Embodied carbon optimisation of concrete pile foundations and comparison of the performance of different pile geometries

Kareem Abushama, Will Hawkins, Loizos Pelecanos, Tim Ibell

Concrete production and construction are responsible for a considerable share of the total carbon emissions annually. With the emerging need to cut carbon emissions from the construction sector, there has been a big interest in optimising the embodied carbon of superstructures. However, limited attention is given to optimising the embodied carbon of foundations as most designers are more interested in addressing the optimal foundations cost instead. For the first time in the open literature, this paper presents a generic genetic-algorithm-based tool to optimise the design of reinforced concrete piles.
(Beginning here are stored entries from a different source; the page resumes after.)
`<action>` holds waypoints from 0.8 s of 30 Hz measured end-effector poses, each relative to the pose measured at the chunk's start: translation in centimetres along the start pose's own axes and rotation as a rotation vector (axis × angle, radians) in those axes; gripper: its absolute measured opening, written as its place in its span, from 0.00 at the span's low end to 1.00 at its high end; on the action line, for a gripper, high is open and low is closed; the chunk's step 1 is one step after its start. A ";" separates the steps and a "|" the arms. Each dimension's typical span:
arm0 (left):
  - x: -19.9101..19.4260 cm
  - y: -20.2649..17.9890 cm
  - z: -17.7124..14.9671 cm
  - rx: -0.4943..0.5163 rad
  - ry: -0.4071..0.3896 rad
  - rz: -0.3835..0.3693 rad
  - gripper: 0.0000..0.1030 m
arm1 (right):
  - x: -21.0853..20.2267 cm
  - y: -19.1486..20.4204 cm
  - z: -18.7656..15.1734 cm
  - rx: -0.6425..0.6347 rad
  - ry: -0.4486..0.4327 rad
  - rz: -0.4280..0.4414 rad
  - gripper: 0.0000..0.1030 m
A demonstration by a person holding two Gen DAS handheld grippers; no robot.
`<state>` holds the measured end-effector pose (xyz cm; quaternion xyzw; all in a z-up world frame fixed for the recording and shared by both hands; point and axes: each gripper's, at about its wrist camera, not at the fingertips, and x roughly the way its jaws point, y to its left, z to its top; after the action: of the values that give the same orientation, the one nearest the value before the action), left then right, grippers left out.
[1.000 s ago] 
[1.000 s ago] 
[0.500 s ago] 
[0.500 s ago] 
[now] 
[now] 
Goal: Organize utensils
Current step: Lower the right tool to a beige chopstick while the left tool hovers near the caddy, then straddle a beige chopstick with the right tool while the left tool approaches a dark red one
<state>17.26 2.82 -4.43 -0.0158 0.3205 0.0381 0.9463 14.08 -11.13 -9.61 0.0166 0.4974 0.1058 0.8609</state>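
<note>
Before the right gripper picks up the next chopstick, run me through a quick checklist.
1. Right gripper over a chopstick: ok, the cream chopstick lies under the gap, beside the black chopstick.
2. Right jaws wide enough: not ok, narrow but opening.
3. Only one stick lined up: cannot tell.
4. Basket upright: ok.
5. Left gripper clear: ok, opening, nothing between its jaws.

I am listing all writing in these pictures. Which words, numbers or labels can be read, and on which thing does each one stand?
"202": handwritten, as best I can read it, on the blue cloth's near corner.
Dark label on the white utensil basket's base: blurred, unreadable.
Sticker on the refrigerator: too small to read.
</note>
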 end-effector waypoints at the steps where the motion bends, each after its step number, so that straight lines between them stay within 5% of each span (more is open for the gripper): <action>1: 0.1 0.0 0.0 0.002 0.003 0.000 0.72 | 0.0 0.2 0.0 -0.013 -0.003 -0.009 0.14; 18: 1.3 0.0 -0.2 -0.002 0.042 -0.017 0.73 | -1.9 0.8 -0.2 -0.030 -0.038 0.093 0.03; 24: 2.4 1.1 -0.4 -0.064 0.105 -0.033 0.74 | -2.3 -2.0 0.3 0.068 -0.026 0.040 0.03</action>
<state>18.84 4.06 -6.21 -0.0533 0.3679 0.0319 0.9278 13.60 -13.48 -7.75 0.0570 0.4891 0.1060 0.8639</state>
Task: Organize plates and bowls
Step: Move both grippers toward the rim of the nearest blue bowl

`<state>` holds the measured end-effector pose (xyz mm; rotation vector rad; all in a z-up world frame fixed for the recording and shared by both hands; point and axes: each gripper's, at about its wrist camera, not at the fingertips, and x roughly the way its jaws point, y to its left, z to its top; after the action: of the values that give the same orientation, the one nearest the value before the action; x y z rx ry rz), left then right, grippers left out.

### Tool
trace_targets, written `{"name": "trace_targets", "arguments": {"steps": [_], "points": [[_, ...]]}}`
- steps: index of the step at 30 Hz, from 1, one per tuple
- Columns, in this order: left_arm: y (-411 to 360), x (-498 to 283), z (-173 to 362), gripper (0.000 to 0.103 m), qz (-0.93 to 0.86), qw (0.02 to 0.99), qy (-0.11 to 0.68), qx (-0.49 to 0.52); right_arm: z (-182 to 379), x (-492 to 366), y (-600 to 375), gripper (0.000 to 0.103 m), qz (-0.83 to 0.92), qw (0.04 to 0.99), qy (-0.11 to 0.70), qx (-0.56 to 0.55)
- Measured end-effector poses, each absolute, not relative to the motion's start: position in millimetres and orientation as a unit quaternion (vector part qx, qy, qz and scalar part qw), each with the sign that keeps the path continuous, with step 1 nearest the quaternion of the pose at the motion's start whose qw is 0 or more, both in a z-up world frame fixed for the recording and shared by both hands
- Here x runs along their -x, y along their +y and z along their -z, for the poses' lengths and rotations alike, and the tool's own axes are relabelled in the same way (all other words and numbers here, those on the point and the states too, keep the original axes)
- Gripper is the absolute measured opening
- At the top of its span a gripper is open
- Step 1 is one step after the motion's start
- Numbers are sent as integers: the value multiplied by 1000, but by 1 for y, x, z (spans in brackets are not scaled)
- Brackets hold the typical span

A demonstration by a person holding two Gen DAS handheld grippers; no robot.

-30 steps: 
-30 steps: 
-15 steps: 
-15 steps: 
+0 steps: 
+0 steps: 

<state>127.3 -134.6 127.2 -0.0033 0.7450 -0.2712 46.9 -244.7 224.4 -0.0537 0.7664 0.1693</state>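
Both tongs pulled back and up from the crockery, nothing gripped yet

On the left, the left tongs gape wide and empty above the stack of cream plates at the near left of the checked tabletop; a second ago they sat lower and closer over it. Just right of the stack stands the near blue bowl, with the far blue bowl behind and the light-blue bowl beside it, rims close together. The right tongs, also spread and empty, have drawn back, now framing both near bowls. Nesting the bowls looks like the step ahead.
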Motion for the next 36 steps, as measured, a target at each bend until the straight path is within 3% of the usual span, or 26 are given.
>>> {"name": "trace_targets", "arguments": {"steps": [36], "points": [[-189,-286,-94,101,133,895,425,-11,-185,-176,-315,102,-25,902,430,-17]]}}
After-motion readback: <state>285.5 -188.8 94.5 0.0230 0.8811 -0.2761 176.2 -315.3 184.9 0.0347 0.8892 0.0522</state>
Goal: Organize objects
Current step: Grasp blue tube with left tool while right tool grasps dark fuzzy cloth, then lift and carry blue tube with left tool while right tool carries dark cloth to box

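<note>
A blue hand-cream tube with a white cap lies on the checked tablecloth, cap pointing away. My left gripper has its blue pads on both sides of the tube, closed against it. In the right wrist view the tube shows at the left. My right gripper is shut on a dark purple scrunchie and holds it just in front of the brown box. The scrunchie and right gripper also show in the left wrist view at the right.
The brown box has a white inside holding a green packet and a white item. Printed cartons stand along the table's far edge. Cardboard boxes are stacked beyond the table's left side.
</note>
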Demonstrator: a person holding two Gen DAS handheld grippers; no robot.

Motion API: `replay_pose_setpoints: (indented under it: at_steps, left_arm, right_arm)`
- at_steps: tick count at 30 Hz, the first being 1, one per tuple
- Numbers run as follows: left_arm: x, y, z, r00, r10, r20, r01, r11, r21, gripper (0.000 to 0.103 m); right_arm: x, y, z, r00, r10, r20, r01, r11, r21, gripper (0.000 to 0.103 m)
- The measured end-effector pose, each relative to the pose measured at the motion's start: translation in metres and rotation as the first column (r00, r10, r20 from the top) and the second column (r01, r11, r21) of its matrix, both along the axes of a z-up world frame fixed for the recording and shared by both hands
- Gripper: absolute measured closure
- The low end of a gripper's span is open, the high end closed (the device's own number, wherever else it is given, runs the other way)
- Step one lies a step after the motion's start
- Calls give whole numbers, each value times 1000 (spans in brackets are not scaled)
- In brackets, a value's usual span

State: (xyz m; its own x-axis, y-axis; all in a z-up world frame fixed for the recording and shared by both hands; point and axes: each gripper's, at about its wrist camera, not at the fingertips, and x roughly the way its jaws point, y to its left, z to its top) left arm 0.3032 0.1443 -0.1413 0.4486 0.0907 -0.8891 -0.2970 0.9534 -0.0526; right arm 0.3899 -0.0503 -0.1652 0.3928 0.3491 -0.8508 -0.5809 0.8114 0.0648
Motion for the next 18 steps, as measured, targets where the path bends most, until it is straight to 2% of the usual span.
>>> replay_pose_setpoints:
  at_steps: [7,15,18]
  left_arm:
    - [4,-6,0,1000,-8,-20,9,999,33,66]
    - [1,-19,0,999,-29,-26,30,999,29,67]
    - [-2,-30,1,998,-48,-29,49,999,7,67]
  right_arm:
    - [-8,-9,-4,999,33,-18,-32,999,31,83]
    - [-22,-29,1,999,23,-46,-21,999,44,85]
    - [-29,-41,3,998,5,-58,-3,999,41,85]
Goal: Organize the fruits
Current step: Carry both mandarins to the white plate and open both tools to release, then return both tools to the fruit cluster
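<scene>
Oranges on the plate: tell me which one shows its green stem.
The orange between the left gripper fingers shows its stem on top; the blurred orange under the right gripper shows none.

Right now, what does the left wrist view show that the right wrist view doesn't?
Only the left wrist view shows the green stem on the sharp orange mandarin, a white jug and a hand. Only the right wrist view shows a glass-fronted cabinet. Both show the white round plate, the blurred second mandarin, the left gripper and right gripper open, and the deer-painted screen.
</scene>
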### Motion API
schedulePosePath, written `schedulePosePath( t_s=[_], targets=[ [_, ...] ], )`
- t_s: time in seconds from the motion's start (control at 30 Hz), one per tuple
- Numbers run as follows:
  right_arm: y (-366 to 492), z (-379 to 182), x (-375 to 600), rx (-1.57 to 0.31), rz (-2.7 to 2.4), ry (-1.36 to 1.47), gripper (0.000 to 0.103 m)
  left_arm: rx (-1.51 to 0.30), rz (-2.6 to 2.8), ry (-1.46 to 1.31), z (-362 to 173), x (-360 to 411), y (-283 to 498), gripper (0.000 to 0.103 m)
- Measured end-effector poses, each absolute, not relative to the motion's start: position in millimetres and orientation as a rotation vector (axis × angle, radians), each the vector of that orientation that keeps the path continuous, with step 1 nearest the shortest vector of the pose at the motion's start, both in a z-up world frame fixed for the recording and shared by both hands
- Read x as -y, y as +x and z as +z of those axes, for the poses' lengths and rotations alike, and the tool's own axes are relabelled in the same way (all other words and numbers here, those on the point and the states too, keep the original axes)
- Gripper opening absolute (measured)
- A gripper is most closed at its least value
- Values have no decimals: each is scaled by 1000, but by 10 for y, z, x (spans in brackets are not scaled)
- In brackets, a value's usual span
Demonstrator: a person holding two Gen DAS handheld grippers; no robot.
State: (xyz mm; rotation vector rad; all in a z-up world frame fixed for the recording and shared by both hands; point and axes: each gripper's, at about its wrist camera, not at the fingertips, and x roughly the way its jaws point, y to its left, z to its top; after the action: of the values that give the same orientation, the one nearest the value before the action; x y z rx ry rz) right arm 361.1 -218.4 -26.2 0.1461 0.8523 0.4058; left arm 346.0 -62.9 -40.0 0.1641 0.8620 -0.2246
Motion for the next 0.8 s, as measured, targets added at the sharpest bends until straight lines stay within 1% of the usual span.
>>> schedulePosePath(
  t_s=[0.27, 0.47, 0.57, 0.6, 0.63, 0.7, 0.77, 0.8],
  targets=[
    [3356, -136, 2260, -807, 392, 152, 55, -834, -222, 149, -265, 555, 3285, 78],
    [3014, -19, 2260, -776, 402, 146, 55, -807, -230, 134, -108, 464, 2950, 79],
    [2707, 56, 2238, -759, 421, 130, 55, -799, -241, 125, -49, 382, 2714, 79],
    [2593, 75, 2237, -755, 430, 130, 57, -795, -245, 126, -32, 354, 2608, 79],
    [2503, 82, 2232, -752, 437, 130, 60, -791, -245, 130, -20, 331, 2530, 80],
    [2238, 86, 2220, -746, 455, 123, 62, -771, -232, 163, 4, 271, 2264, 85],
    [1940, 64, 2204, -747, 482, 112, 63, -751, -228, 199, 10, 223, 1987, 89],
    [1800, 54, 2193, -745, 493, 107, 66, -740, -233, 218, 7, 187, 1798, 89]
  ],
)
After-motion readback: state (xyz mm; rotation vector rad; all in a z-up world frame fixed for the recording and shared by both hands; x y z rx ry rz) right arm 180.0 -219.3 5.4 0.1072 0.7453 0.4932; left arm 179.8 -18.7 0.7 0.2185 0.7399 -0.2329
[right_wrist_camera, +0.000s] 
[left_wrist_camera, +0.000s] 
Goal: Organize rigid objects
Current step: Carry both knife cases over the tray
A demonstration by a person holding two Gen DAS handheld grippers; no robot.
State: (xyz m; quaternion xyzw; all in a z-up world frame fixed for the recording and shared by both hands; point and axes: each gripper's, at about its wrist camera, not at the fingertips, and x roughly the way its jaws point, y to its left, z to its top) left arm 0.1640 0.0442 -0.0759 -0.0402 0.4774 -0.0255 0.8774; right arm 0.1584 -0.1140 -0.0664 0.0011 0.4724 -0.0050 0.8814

The algorithm is capable of allocating the optimal design parameters and geometry for reinforced concrete piles at any given soil conditions and required pile capacities. The algorithm is used to compare the environmental impact of different concrete pile types; solid cylindrical piles, hollow cylindrical piles, solid tapered piles and hollow tapered piles at different load capacities, the optimisation results are then compared to common industrial pile designs to quantify the possible carbon and material savings. Results show that a significant cut of more than 70% of the embodied carbon values can be achieved if the optimal pile type is used compared to common industrial design. Moreover, a finite element model built and validated over ABAQUS is used to compare the geotechnical performance of the different pile geometries. Finite element analysis results show a negligible difference between the stiffness of the different pile types when tested in the same soil conditions highlighting an outstanding optimisation efficiency of the proposed optimisation tool.